§ **STORED DATA**
::::
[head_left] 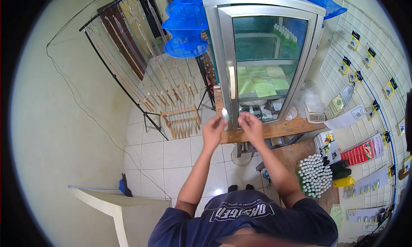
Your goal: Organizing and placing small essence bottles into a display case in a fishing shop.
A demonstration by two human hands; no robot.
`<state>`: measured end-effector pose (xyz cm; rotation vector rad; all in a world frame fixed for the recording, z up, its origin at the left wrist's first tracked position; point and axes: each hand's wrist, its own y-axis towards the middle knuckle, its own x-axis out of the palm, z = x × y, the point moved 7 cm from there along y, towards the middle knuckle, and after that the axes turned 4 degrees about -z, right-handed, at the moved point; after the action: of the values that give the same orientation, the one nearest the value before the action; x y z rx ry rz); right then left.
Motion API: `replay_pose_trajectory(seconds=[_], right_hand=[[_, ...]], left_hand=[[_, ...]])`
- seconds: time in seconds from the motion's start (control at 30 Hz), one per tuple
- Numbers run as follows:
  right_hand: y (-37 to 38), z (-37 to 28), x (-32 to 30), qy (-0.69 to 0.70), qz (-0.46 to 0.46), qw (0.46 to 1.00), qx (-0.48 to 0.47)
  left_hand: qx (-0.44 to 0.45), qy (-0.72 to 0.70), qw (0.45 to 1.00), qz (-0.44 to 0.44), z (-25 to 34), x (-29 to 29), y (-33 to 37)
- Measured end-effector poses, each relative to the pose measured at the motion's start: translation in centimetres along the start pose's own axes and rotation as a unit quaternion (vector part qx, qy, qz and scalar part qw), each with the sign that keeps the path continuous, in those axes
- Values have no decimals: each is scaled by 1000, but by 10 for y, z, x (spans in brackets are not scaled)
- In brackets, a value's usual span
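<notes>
My left hand (213, 130) is raised in front of the glass cabinet (227, 37), its fingers closed round a small pale bottle (225, 114) with a whitish top. Close by on the right, my right hand (252, 126) has its fingers curled into a pinch; whatever is between them, if anything, is too small to make out. A short gap separates the two hands. Beneath them lies the edge of a wooden table (257, 134) on which the cabinet stands. Its framed glass door appears closed, with green packets (264, 87) and green bottles (285, 34) behind it.
Many white-capped bottles (314, 175) crowd a brown surface at my right, beside a yellow bottle (343, 182). A small scale (316, 117) sits right of the cabinet. Fishing rods (146, 54) hang on a black rack at left, near blue nets (185, 24). A bucket (241, 156) stands below the table.
</notes>
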<state>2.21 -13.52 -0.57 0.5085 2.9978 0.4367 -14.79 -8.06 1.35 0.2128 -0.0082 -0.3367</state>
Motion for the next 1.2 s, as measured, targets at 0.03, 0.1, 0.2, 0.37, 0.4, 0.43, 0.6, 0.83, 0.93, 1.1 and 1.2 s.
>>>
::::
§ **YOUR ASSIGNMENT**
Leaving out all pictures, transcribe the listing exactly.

§ **WRITTEN ANSWER**
[head_left] 
Your goal: Organizing and placing small essence bottles into a display case in a fishing shop.
A demonstration by two human hands; no robot.
`<state>`: measured end-effector pose (xyz cm; rotation vector rad; all in a world frame fixed for the recording, z up, its origin at the left wrist's first tracked position; point and axes: each hand's wrist, its own y-axis towards the middle knuckle, its own x-axis out of the palm, z = x × y, the point moved 7 cm from there along y, towards the middle knuckle, and after that the axes turned 4 degrees about -z, right-handed, at the moved point; after the action: of the values that give the same orientation, the one nearest the value before the action; x y z rx ry rz); right then left.
Motion API: `replay_pose_trajectory(seconds=[_], right_hand=[[_, ...]], left_hand=[[_, ...]])`
- seconds: time in seconds from the motion's start (control at 30 Hz), one per tuple
- Numbers run as follows:
  right_hand: y (-37 to 38), z (-37 to 28), x (-32 to 30), qy (-0.69 to 0.70), qz (-0.46 to 0.46), qw (0.46 to 1.00), qx (-0.48 to 0.47)
  left_hand: qx (-0.44 to 0.45), qy (-0.72 to 0.70), qw (0.45 to 1.00), qz (-0.44 to 0.44), z (-25 to 34), x (-29 to 29), y (-33 to 37)
- Measured end-effector poses, each relative to the pose measured at the motion's start: translation in centimetres along the start pose's own axes and rotation as a unit quaternion (vector part qx, qy, qz and scalar part qw), each with the sign that keeps the path continuous, in those axes
- Values have no decimals: each is scaled by 1000, but by 10 for y, z, x (spans in brackets are not scaled)
- In brackets, a value's usual span
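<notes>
My left hand (213, 130) is raised in front of the glass cabinet (227, 37), its fingers closed round a small pale bottle (225, 114) with a whitish top. Close by on the right, my right hand (252, 126) has its fingers curled into a pinch; whatever is between them, if anything, is too small to make out. A short gap separates the two hands. Beneath them lies the edge of a wooden table (257, 134) on which the cabinet stands. Its framed glass door appears closed, with green packets (264, 87) and green bottles (285, 34) behind it.
Many white-capped bottles (314, 175) crowd a brown surface at my right, beside a yellow bottle (343, 182). A small scale (316, 117) sits right of the cabinet. Fishing rods (146, 54) hang on a black rack at left, near blue nets (185, 24). A bucket (241, 156) stands below the table.
</notes>
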<state>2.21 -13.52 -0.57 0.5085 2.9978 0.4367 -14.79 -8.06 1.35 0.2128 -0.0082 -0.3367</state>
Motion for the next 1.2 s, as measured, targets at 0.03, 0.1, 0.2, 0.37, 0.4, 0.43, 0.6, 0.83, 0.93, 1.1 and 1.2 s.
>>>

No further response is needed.